Off-Day Options

Hey Everyone,

One of the most frequent questions I get regarding training is what people should do on their days off from the Zone.  Although it can vary a lot from person to person (in terms of goals) there are a few options that I think will lead to better health and performance both inside and outside the gym.

As most of you already know, our WODs tend to be pretty intense and are characterized by high heart and breathing rates, along with acute muscle fatigue and micro-damage.  This represents a high stressor for your body, which is great for fast improvements in fitness but needs to be balanced by some lower intensity activity.

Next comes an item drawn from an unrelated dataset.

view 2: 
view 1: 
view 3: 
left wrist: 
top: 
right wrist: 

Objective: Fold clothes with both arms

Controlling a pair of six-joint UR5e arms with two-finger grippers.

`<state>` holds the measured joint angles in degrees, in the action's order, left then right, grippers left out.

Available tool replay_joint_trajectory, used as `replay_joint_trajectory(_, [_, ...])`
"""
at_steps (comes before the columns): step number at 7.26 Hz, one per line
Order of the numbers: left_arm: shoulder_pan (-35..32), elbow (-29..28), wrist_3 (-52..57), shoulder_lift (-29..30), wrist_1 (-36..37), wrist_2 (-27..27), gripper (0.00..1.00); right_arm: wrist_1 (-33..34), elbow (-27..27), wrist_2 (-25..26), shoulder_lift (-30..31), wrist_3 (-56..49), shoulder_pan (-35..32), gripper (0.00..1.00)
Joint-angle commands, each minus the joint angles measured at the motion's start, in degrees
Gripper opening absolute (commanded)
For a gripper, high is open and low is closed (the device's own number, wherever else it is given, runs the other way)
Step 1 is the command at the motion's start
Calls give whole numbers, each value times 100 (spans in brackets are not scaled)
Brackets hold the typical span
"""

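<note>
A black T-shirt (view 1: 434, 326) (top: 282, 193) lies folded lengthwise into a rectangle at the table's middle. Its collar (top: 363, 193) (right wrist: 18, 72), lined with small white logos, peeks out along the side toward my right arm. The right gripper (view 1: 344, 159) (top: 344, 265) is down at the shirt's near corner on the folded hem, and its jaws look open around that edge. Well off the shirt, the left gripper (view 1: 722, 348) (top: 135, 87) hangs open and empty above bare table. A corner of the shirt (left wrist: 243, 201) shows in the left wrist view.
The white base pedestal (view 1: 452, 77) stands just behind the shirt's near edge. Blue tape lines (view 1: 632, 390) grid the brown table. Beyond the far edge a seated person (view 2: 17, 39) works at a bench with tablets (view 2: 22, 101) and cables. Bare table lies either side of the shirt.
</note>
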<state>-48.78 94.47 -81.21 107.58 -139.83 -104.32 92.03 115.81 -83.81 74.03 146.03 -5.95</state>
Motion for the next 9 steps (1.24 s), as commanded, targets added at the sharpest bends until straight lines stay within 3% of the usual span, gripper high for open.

Off-days are a good opportunity to accumulate some easier exercise while still keeping moving.  Staying inactive on days that you don’t visit the Zone will accentuate soreness and slow recovery versus doing some movement. Here are my top 5 activities for off-day recovery and regeneration

  • Easy trail running (choose a soft trail and run at a very relaxed pace so that you are breathing heavily and can enjoy the surroundings) – 20-40 min, depending on your base level of fitness.
  • Easy swimming – 20-40 min, variety of strokes, focusing on lengthening limbs and fluidity of motion.  The pool also has the benefit of de-loading all of your body’s joints which is very relaxing.
  • Hill walking – find a good hill (Mt Doug or Mt Tolmie work well) and stroll up, taking your time.  Your heart rate should be elevated but maintain a pace that isn’t a physical struggle.  20-30 min
  • Yoga – even though I don’t practice it myself, I feel it has great benefits for CrossFitters.  Just be sure to go slow and not to force positions, especially in hot yoga where you get a false sense of your flexibility!
  • Trail riding – difficulty is up to you but undulating terrain will be best.  Riding a bike enhances circulation to your legs without the stress of running. 30-60 min+

Days off from intensity are a necessity but keep moving and doing easy work – this is a great opportunity to involve members of your family or friends who aren’t into CrossFit but could use a bit of exercise and fresh air!

Post to comments if you have a favorite off day activity (non-exercise options will also be accepted ;).


Today’s Workout

Buy-in: Row technique review and demo by coach then 8 min warmup and practice

WOD:  3, 2, 1… Row!

This is a partner workout and you will alternate work and rest with your partner.  Ideally you will both be using the same scaling but it isn’t mandatory!

Team theme:  Nautical

This is a 20 min amrap for total reps of:

  • 300m row
  • 20 kettlebell swings (35/55)
  • 10 burpees
  • all exercises must be alternated (partner 1 rows then partner 2 rows, partner 1 kbs, partner 2 kbs etc)
  • cannot start next row until all burpees are finished
  • ergs set to 300m intervals with 10s rest
  • 120 reps per team per round (30 each for row, 40 each for kbs, 20 each for burpees)
  • partial rounds count to the meter or rep

Zone 2 – scale kbs as needed

Zone 1 – scale wod as needed

Cash-Out: spray down ergs, pick up your chalk and relax!